** Opening GIVEN ENTRIES block **
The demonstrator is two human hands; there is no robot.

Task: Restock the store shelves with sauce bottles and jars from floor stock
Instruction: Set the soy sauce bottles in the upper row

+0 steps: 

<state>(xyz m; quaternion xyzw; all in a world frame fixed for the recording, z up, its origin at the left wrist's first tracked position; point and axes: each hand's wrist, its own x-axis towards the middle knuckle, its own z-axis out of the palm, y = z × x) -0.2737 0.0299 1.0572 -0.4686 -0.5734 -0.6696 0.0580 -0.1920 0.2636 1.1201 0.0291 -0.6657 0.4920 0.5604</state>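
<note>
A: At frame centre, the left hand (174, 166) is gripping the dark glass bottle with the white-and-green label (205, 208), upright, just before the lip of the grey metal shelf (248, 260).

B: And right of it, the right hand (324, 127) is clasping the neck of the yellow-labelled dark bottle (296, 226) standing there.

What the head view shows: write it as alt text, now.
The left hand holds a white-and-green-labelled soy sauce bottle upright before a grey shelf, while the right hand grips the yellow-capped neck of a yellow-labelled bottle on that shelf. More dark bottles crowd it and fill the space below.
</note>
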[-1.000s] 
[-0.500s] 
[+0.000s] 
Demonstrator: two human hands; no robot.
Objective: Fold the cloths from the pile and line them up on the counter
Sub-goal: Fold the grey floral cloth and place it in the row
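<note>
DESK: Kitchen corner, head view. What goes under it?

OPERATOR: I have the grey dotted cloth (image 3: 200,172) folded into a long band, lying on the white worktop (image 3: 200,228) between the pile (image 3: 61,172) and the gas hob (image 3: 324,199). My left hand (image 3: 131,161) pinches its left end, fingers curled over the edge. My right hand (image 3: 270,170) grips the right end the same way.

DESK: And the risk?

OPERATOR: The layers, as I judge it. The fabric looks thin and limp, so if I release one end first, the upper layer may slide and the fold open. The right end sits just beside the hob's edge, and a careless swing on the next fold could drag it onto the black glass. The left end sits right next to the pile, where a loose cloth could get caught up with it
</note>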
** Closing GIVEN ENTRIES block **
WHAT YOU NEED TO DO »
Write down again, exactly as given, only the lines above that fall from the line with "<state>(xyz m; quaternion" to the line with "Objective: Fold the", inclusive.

RESULT OF THE EXERCISE »
<state>(xyz m; quaternion xyzw; all in a world frame fixed for the recording, z up, its origin at the left wrist's first tracked position; point and axes: each hand's wrist, its own x-axis towards the middle knuckle, its own z-axis out of the palm, y = z × x) -0.2737 0.0299 1.0572 -0.4686 -0.5734 -0.6696 0.0580 -0.1920 0.2636 1.1201 0.0291 -0.6657 0.4920 0.5604</state>
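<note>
A: At frame centre, the left hand (174, 166) is gripping the dark glass bottle with the white-and-green label (205, 208), upright, just before the lip of the grey metal shelf (248, 260).

B: And right of it, the right hand (324, 127) is clasping the neck of the yellow-labelled dark bottle (296, 226) standing there.

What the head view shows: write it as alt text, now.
The left hand holds a white-and-green-labelled soy sauce bottle upright before a grey shelf, while the right hand grips the yellow-capped neck of a yellow-labelled bottle on that shelf. More dark bottles crowd it and fill the space below.
</note>
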[-1.000s] 
[-0.500s] 
[+0.000s] 
Demonstrator: two human hands; no robot.
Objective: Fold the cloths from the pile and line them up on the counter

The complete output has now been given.